This is the core repository for the system.
The goal of this project is to develop a production grade system to develop a single click deployment on top of AWS infrastructure. We will try to use best practices for both development and cloud infrastructure.
- Game objects API
- Authentication and authorization
- Report API
- Static object delivery
- Notification subsyem (eg. push notification to let user know game is starting)
System is designed using AWS services and checked into a github repository.
Github workflow is used to run linting and unit testing after each checkin and result (pass/fail) is shown on the README.md page on the repository.
The system is deployed using a single deploy.sh command to a AWS account (aws configure needs to be run first to configure credentials).
Once deployed API endpoint and cognito user pool will be ready.
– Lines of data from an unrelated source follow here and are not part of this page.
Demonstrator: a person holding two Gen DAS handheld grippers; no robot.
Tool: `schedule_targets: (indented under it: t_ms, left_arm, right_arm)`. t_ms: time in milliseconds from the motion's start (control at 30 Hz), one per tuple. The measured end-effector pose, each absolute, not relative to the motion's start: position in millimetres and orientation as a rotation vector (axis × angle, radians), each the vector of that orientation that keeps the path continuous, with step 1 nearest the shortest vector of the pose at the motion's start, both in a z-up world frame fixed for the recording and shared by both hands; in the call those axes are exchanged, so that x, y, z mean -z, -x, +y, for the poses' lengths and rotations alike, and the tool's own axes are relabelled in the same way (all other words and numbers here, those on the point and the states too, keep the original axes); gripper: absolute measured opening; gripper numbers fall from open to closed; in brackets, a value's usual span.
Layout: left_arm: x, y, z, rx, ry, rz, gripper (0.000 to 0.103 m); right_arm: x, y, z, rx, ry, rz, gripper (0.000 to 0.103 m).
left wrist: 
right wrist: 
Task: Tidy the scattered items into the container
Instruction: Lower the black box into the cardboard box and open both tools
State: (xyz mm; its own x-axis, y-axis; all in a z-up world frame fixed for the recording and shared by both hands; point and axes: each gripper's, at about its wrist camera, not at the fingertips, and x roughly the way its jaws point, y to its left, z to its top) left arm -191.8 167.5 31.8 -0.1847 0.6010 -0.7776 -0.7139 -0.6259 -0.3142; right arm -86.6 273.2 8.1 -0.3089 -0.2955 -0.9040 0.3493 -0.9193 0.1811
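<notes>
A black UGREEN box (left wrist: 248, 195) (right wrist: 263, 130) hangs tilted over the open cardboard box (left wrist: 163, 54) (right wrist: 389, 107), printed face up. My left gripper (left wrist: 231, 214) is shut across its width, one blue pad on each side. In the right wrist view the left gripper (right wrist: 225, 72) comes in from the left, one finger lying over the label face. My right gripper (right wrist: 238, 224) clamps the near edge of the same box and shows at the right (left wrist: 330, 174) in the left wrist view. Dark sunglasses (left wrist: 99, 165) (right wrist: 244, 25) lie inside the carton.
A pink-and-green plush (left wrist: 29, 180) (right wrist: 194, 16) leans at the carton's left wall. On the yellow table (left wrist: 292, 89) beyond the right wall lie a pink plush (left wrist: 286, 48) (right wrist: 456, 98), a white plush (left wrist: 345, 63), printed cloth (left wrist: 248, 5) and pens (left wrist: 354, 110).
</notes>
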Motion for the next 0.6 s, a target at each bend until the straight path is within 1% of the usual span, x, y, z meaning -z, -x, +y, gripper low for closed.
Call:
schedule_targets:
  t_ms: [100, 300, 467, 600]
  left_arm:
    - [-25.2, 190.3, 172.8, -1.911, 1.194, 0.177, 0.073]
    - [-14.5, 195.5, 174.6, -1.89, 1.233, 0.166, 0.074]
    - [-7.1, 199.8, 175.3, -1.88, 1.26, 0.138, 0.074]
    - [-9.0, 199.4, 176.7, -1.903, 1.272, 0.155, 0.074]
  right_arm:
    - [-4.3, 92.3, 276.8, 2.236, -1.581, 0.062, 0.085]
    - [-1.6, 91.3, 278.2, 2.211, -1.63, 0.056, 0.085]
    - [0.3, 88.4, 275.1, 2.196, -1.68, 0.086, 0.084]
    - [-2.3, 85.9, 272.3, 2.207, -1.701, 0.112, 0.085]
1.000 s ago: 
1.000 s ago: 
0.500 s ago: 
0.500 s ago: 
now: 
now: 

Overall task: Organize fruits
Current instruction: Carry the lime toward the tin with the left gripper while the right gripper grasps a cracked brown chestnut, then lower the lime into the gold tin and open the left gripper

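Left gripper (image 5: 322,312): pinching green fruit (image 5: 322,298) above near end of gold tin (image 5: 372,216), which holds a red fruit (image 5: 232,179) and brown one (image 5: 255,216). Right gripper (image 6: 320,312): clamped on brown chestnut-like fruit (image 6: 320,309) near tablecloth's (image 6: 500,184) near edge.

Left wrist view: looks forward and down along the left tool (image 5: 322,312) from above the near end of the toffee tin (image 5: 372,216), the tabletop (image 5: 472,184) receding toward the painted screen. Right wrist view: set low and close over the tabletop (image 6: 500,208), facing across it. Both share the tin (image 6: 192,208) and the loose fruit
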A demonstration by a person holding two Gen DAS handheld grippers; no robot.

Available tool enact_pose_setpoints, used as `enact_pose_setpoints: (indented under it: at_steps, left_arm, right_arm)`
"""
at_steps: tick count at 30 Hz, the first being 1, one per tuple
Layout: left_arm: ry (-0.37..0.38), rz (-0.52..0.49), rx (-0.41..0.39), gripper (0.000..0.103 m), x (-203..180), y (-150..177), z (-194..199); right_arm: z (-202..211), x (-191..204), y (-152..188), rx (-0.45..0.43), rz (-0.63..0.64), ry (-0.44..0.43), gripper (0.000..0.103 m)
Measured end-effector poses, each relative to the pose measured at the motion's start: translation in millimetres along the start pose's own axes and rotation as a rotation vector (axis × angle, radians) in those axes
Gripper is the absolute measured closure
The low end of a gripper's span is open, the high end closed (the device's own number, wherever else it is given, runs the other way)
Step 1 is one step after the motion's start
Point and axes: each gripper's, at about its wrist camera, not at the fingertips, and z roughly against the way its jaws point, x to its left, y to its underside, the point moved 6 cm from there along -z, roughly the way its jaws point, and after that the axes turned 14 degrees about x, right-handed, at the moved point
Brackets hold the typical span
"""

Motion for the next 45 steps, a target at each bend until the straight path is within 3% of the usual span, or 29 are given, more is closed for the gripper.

Users can signup and signin but authentication information is not being validated in the API yer. The simple authorizer will just check if an "Authorization" header is present for each request. The authorization header should be the cognito access token and system should check that for authentication and authorization.
API is designed to use http POST to create a new record and GET to read it.
On each create API request system validates the data and submits to the database.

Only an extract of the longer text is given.